-- Problem --
Would you please copy the part of the material below that opens with the line containing "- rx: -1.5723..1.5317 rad" and closes with the line containing "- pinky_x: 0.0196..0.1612"? Copy it exactly, and only it.

---------- Source material

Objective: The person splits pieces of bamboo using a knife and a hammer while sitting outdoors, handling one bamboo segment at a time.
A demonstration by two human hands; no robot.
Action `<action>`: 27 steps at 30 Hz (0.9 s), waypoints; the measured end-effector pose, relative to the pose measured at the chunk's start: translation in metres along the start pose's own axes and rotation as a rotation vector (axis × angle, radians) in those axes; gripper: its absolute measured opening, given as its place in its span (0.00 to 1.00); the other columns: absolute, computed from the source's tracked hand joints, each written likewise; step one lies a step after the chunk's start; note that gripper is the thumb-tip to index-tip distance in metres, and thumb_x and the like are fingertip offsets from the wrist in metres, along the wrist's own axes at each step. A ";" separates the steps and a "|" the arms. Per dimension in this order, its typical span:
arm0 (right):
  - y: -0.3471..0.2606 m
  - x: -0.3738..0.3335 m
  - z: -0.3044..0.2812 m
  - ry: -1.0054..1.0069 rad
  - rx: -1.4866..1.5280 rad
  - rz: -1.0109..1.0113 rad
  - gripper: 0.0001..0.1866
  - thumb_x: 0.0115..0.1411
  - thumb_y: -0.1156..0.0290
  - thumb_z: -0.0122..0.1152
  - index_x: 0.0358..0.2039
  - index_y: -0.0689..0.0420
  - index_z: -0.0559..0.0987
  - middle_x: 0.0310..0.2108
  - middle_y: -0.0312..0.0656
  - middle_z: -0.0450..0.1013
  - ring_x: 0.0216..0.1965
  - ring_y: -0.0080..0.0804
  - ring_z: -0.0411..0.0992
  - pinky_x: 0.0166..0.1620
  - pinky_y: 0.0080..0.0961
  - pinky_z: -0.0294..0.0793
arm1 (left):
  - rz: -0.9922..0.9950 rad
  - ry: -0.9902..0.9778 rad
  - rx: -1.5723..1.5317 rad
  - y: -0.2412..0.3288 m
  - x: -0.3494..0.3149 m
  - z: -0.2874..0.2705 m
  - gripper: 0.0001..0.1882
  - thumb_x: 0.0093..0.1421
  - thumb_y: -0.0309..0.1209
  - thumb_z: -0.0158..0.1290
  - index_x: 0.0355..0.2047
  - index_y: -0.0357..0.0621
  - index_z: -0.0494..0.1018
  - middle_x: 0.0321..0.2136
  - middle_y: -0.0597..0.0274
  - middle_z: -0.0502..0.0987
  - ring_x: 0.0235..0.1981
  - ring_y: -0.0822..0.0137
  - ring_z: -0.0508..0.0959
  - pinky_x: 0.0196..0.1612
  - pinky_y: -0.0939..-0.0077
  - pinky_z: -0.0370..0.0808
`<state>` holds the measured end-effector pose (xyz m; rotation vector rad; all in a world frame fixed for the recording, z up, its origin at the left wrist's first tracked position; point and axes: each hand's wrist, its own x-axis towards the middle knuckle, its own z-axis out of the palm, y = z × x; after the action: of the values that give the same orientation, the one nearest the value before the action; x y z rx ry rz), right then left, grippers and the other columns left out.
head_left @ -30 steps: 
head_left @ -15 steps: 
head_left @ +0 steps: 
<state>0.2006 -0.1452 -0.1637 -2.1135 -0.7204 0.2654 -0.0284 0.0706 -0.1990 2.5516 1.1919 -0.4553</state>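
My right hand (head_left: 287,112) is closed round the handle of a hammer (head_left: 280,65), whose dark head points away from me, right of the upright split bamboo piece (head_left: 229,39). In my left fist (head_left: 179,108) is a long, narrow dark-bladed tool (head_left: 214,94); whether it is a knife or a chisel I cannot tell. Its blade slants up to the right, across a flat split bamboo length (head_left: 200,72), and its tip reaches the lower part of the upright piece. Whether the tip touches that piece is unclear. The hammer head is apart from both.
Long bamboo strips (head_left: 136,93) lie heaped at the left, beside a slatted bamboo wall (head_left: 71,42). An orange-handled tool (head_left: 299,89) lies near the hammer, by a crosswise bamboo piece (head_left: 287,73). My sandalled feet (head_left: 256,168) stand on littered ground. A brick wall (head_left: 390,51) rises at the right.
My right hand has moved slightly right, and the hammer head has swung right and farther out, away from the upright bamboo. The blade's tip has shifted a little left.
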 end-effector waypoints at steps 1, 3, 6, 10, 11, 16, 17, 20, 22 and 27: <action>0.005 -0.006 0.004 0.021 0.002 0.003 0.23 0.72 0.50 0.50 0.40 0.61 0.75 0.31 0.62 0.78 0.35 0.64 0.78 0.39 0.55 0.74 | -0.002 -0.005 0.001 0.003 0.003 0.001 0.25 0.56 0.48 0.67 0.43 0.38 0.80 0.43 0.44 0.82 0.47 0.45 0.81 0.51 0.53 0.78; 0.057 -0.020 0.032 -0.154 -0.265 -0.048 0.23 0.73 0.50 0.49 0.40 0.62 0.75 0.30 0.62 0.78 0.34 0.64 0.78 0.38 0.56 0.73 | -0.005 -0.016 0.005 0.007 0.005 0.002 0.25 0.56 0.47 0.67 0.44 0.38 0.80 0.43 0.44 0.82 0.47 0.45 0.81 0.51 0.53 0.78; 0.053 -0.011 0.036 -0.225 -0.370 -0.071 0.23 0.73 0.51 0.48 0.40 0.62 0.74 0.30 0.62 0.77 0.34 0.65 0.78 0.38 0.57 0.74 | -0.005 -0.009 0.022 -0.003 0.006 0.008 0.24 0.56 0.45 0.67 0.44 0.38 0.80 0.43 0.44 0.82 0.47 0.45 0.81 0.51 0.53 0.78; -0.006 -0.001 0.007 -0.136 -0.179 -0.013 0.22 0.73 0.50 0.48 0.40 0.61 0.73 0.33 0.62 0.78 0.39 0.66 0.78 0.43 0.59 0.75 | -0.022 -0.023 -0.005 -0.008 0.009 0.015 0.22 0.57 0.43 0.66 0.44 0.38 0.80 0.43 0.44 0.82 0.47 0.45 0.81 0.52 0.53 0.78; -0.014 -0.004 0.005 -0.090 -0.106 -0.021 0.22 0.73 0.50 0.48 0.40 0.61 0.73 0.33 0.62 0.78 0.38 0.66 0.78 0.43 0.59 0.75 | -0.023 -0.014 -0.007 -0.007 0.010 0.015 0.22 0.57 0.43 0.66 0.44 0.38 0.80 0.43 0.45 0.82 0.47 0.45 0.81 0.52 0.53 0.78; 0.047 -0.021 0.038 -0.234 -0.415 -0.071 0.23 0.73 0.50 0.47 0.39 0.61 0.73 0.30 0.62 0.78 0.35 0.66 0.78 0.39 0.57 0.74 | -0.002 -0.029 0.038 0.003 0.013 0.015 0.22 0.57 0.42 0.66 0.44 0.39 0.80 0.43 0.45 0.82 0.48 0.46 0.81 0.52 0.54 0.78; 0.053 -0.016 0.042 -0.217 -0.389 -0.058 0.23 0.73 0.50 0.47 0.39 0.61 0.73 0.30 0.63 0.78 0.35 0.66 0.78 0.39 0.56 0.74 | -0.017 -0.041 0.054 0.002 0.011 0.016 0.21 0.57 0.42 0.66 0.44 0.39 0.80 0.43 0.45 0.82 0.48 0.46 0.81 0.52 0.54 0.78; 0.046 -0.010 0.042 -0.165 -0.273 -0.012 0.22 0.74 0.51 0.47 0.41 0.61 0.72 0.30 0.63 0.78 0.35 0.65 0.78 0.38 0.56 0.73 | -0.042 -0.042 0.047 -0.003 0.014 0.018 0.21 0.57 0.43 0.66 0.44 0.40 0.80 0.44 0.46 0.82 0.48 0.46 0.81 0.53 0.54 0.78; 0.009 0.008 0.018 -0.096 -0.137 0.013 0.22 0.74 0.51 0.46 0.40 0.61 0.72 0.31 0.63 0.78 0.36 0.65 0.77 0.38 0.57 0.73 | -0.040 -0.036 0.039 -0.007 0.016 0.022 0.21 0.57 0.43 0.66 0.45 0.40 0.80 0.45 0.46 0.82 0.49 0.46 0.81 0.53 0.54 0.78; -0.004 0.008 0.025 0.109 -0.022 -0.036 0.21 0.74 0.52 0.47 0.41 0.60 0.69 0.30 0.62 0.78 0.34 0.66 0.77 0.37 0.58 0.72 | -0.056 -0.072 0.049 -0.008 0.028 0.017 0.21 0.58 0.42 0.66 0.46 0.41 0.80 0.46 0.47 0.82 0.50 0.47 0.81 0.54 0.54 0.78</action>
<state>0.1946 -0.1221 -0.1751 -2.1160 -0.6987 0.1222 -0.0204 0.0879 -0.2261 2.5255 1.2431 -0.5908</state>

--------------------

-- Written solution --
  - rx: -1.5723..1.5317 rad
  - y: -0.2412..0.3288 m
  - x: -0.3494..0.3149 m
  - z: -0.2874..0.2705 m
  - gripper: 0.0001..0.1882
  - thumb_x: 0.0093..0.1421
  - thumb_y: -0.0309..0.1209
  - thumb_z: -0.0158..0.1290
  - index_x: 0.0355..0.2047
  - index_y: -0.0357..0.0621
  - index_z: -0.0494..0.1018
  - middle_x: 0.0321..0.2136
  - middle_y: -0.0597..0.0274
  - middle_z: -0.0502..0.0987
  - ring_x: 0.0235..0.1981
  - ring_y: -0.0822..0.0137
  - ring_z: -0.0508..0.0959
  - pinky_x: 0.0196..0.1612

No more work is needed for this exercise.